Below are records with pictures in them. Output exactly the lines from the one with "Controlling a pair" through the one with "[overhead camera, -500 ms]", both included, and leave every picture out; give only those lines.
----- RECORDS TO PROCESS
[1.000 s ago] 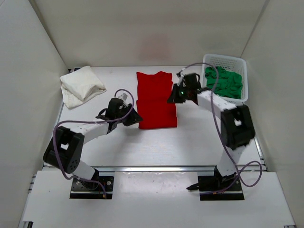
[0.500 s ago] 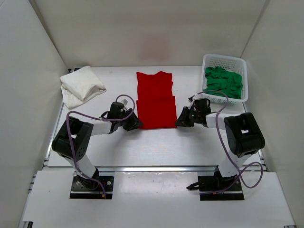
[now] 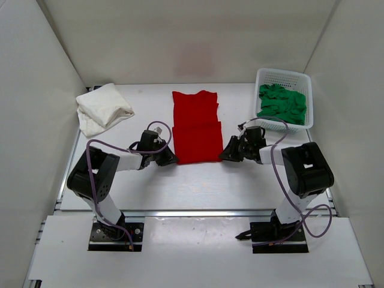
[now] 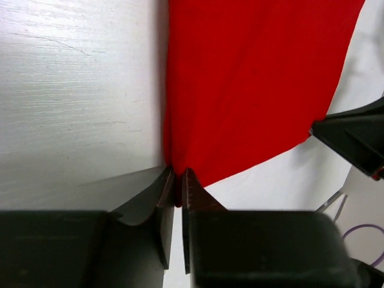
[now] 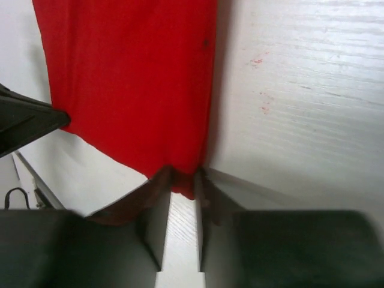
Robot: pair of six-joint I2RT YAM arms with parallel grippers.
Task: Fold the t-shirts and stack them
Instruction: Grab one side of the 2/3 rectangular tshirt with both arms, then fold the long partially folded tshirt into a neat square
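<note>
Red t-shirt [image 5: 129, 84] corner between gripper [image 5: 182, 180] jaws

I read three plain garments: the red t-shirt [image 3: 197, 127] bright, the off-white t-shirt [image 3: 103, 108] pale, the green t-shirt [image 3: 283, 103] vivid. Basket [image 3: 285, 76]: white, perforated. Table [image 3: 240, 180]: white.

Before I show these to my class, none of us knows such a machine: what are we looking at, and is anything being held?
Two robot arms are bolted to a table. One picture looks down from above; the others come from cameras on each wrist. A red t-shirt, folded, lies in the middle, a white t-shirt at back left, a green t-shirt in a basket. The left fingers pinch the red shirt's near left corner; the right fingers stand open around its near right corner.
</note>
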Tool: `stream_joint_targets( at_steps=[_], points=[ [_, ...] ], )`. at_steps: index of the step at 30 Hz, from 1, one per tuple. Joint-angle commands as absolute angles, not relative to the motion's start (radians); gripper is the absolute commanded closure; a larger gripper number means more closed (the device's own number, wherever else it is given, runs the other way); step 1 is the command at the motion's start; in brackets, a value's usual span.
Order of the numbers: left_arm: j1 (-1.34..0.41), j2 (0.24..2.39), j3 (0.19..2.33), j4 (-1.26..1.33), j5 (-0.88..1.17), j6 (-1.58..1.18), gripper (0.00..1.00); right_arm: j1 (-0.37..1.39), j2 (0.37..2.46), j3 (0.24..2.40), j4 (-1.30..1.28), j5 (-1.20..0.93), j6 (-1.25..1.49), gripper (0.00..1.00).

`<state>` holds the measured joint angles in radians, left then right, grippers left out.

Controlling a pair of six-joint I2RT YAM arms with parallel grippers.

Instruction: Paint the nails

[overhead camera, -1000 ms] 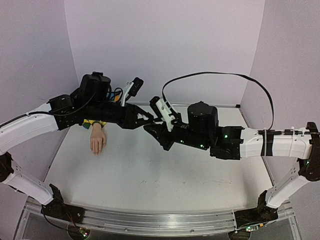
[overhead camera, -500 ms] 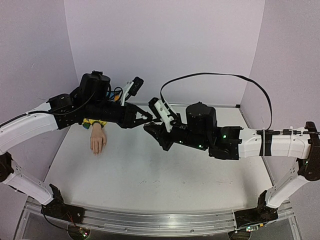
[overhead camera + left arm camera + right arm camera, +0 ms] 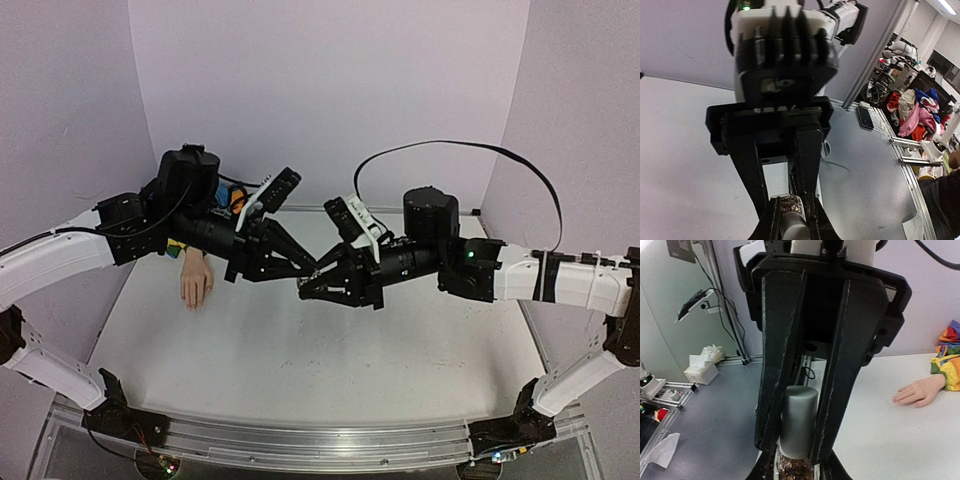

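White matte table (image 3: pixel 300 360), lightly scuffed, with lilac walls on three sides. A black cable (image 3: pixel 450 148) arcs over the right arm. The arms meet above the table's centre, left pincer (image 3: pixel 312 272) and right pincer (image 3: pixel 304 288) tip to tip. The left arm's body overhangs the rainbow-striped fabric sleeve (image 3: pixel 178 247) and hides most of it from above. The mannequin hand (image 3: pixel 196 281), pale and smooth, lies flat at the far left, well apart from both pincers, fingers toward the near edge. The right wrist view shows hand and sleeve unobstructed; the nails (image 3: pixel 897 399) are too small to tell apart. The top view does not resolve what is held, but the wrist views do: left pincer clamped on a smooth grey cylindrical cap (image 3: pixel 799 415), right pincer closed on the glitter-filled bottle (image 3: pixel 794 466) just below it.
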<state>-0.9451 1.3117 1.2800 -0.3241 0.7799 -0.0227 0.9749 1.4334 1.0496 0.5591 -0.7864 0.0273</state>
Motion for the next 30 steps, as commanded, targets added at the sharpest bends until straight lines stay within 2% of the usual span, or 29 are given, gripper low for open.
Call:
stream_joint_targets(
  at_steps=[1,9,10,12,16,19,23,30],
  points=[
    [-0.966,1.300,1.283,-0.237,0.989,-0.002,1.00,0.986,1.373,1.051,0.754,-1.049,-0.013,1.00],
    [-0.966,1.282,1.270,-0.233,0.990,-0.020,1.00,0.983,1.373,1.048,0.757,-0.969,-0.015,1.00],
    [-0.966,1.279,1.269,-0.233,0.982,-0.024,1.00,0.983,1.372,1.044,0.755,-0.924,-0.014,0.97],
    [-0.966,1.267,1.266,-0.233,0.927,-0.043,1.00,0.983,1.366,1.036,0.734,-0.789,-0.023,0.74],
    [-0.964,1.242,1.255,-0.313,0.622,-0.033,1.00,0.983,1.340,1.017,0.614,-0.419,-0.063,0.29],
    [-0.963,1.232,1.229,-0.361,0.393,-0.006,1.00,0.981,1.309,0.968,0.549,-0.199,-0.105,0.04],
    [-0.964,1.206,1.128,-0.314,0.259,0.035,1.00,0.961,1.279,0.908,0.455,-0.056,-0.134,0.02],
    [-0.992,1.244,0.895,-0.072,0.293,0.116,1.00,0.799,1.137,0.792,0.441,-0.018,-0.024,0.02]
  ],
)
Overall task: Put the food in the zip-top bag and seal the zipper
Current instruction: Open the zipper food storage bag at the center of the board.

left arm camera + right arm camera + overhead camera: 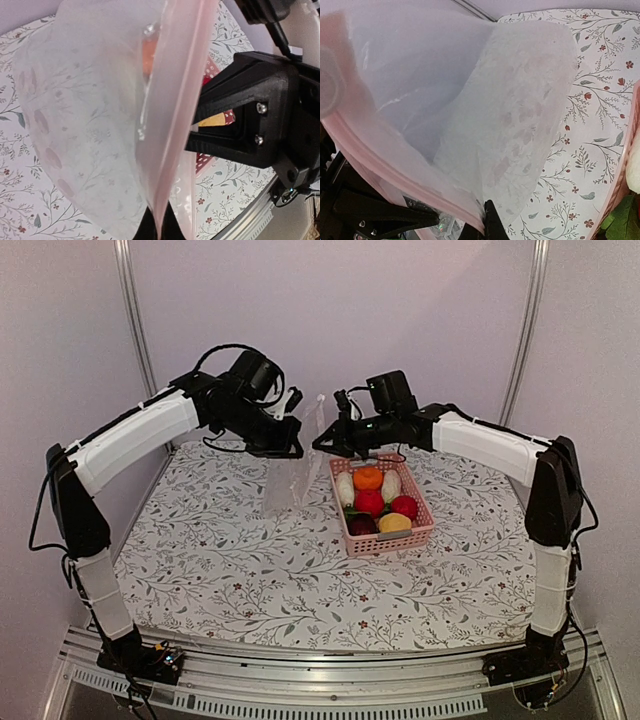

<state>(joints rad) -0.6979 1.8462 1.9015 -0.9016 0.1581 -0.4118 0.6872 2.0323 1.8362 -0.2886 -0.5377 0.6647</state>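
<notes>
The clear zip-top bag (293, 478) hangs upright above the table between my two grippers, empty. My left gripper (292, 432) is shut on its mouth edge, and my right gripper (333, 437) is shut on the same edge from the other side. In the left wrist view the pink-tinted zipper (172, 130) runs down into my shut left gripper (159, 227). In the right wrist view the zipper (375, 155) runs into my shut right gripper (482, 225). The food (369, 502) lies in the pink basket (424, 502): orange, red, yellow, cream-white and dark purple pieces.
The basket stands right of the bag, just below my right gripper. Its rim (624, 172) and green leaves (625, 220) show at the right edge of the right wrist view. The flowered tablecloth (240, 570) spreads in front. Walls stand behind and at the sides.
</notes>
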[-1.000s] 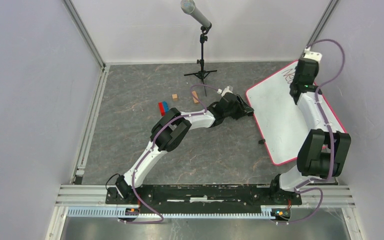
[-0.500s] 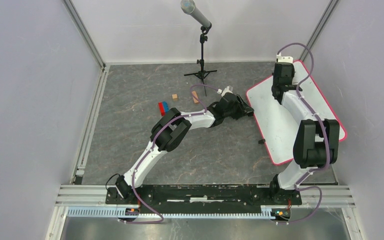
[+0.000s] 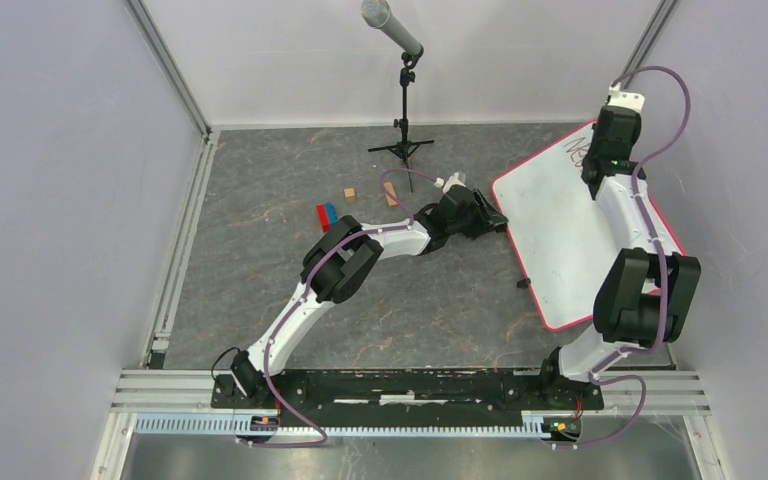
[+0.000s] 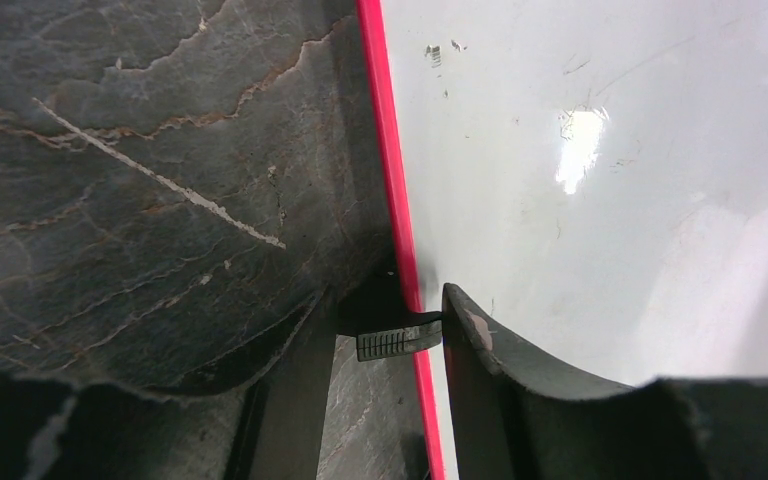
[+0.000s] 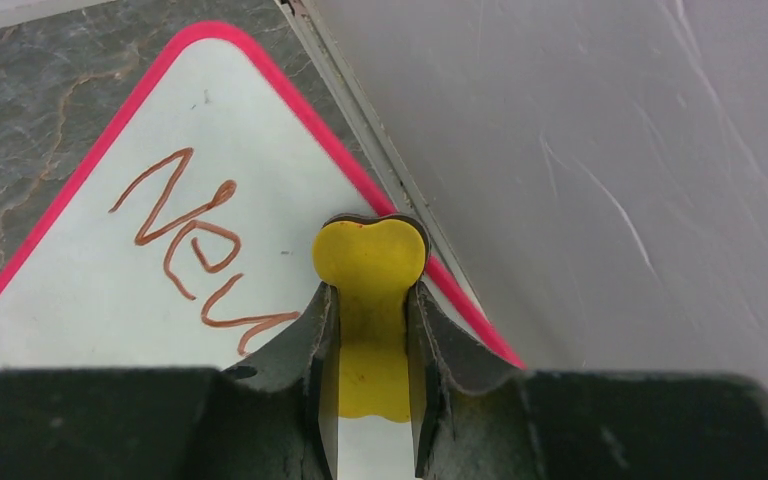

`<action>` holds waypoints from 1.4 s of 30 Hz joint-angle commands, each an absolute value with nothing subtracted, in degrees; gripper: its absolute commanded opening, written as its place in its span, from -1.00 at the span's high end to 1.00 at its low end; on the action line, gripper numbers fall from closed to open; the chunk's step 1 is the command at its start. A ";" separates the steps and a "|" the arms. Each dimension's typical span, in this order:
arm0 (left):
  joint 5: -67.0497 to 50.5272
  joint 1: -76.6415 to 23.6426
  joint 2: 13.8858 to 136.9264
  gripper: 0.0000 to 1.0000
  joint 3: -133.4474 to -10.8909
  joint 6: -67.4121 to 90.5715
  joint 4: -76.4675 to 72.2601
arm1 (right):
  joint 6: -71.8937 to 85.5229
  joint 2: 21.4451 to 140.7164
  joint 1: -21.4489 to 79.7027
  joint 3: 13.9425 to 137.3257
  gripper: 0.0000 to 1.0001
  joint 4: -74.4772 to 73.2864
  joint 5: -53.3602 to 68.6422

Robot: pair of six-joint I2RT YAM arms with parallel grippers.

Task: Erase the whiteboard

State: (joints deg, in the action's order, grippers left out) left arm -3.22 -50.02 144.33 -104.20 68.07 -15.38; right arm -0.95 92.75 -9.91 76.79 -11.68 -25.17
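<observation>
The whiteboard [image 3: 570, 240] lies flat at the right of the table and has a red-pink rim. Brown handwriting [image 3: 577, 148] sits at its far corner and also shows in the right wrist view [image 5: 195, 245]. My right gripper [image 3: 612, 140] is over that corner, just right of the writing. In its wrist view the right gripper [image 5: 370, 310] is shut on a yellow eraser [image 5: 370, 255] that rests on the whiteboard [image 5: 100, 300]. My left gripper [image 3: 492, 222] is at the board's left edge. In its wrist view the left gripper [image 4: 385, 310] is closed astride the rim [image 4: 390, 180] at a black clip [image 4: 397, 342].
A microphone stand [image 3: 405, 140] stands at the back middle. A red and blue block [image 3: 327, 214] and two small wooden blocks [image 3: 350, 193] lie left of the left gripper. A second black clip [image 3: 523, 284] sticks out of the board's near left edge. The right wall [image 5: 610, 150] is close beside the eraser.
My right gripper swept left along the board's far edge with the eraser, then came back to the far right corner. The writing still shows. The left arm has not moved.
</observation>
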 commanded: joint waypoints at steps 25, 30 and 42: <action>-2.88 -50.89 146.51 -0.02 -103.02 65.70 -6.59 | -1.76 101.11 -2.58 77.29 0.66 -10.86 -29.66; -2.97 -50.89 146.51 -0.02 -103.07 65.64 -6.59 | -1.64 104.56 -0.33 78.85 0.66 -11.54 -32.32; -2.64 -50.89 146.43 -0.03 -102.90 65.90 -6.77 | -2.55 102.81 -8.25 88.92 0.65 -16.02 -30.14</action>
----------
**RESPONSE FOR THIS EXERCISE**.
Controlling a pair of six-joint I2RT YAM arms with parallel grippers.

Instruction: Paint the nails

[overhead camera, -1000 ms] 
[overhead camera, -500 ms] 

There is no more output to give.